- What the exercise asks -
In the listing below, find the line with "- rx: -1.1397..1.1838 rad" and the line with "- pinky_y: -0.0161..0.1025". Repeat those two lines and all lines between them exactly.

- Given material -

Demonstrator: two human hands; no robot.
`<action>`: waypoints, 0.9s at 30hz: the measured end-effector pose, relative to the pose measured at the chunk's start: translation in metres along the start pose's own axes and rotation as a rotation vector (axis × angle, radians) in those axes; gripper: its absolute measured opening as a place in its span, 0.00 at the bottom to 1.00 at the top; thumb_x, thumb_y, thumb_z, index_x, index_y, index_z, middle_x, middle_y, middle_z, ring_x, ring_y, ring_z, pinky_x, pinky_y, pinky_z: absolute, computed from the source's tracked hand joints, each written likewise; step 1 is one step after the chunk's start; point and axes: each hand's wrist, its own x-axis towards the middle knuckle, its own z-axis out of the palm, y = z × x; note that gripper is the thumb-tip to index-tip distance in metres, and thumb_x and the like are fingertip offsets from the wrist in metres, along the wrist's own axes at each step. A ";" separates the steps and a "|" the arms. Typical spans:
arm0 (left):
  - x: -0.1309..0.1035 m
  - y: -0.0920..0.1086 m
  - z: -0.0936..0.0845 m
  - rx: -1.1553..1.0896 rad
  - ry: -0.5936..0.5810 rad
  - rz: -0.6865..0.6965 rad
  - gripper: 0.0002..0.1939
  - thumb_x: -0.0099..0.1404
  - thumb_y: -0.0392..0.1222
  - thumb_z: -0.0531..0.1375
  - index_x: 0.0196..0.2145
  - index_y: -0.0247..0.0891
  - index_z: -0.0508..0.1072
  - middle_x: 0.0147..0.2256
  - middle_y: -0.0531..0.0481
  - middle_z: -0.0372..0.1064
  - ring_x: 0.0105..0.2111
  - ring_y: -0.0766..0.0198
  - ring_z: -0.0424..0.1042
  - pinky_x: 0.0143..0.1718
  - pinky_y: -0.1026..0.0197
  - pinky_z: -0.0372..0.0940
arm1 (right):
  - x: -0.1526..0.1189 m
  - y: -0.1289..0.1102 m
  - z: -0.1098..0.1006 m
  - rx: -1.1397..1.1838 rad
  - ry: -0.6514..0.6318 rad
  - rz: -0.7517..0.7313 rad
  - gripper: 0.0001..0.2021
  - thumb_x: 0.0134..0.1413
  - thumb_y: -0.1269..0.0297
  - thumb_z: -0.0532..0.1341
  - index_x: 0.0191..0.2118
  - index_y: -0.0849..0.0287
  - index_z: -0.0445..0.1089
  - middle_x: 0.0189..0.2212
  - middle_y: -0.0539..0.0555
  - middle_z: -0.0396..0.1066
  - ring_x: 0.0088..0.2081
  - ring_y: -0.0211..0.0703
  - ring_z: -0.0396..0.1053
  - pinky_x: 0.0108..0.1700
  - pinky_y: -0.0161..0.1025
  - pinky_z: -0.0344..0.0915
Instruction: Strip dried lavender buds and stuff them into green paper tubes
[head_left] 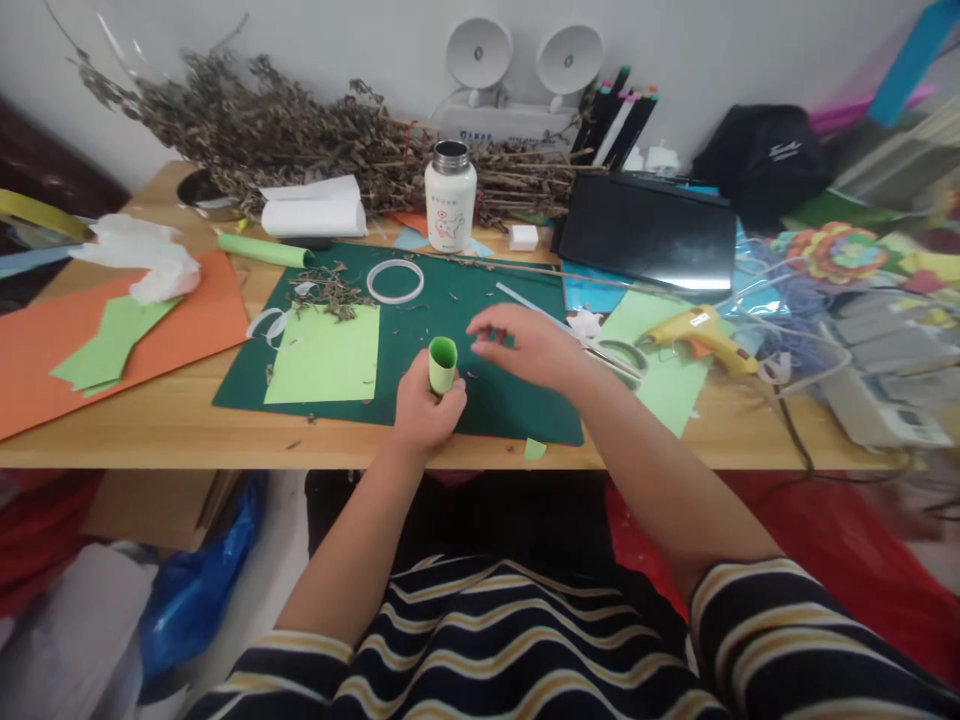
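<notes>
One left hand (426, 412) grips a light, easily crushed paper tube (442, 368) low down; the right (525, 346), empty, curls loosely.

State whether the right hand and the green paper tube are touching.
Apart: the head view shows a strip of dark green mat between the right hand and the green paper tube.

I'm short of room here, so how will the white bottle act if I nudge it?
The bottle looks stiff, with a metal rim, so it probably won't squash. Standing upright and taller than wide, it could tip if pushed high. Its mouth is open, so anything inside might spill; I can't see its contents.
</notes>
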 end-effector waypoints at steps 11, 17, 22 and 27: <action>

- Worked solution -
  - rx: -1.1397..1.1838 rad
  - ry: -0.6514..0.6318 rad
  - rz: -0.7517..0.7313 rad
  - gripper: 0.0001..0.2021
  - thumb_x: 0.0134..0.1413
  - thumb_y: -0.1269..0.0297
  - thumb_z: -0.0532..0.1341
  - index_x: 0.0191..0.2118
  - index_y: -0.0849..0.0287
  - index_z: -0.0445..0.1089
  - middle_x: 0.0189..0.2212
  - middle_y: -0.0539..0.0555
  - middle_z: -0.0396..0.1066
  - ring_x: 0.0088..0.2081
  - ring_y: -0.0211..0.0703
  - ring_z: -0.0396..0.1053
  - pinky_x: 0.0108..0.1700
  - pinky_y: -0.0161..0.1025

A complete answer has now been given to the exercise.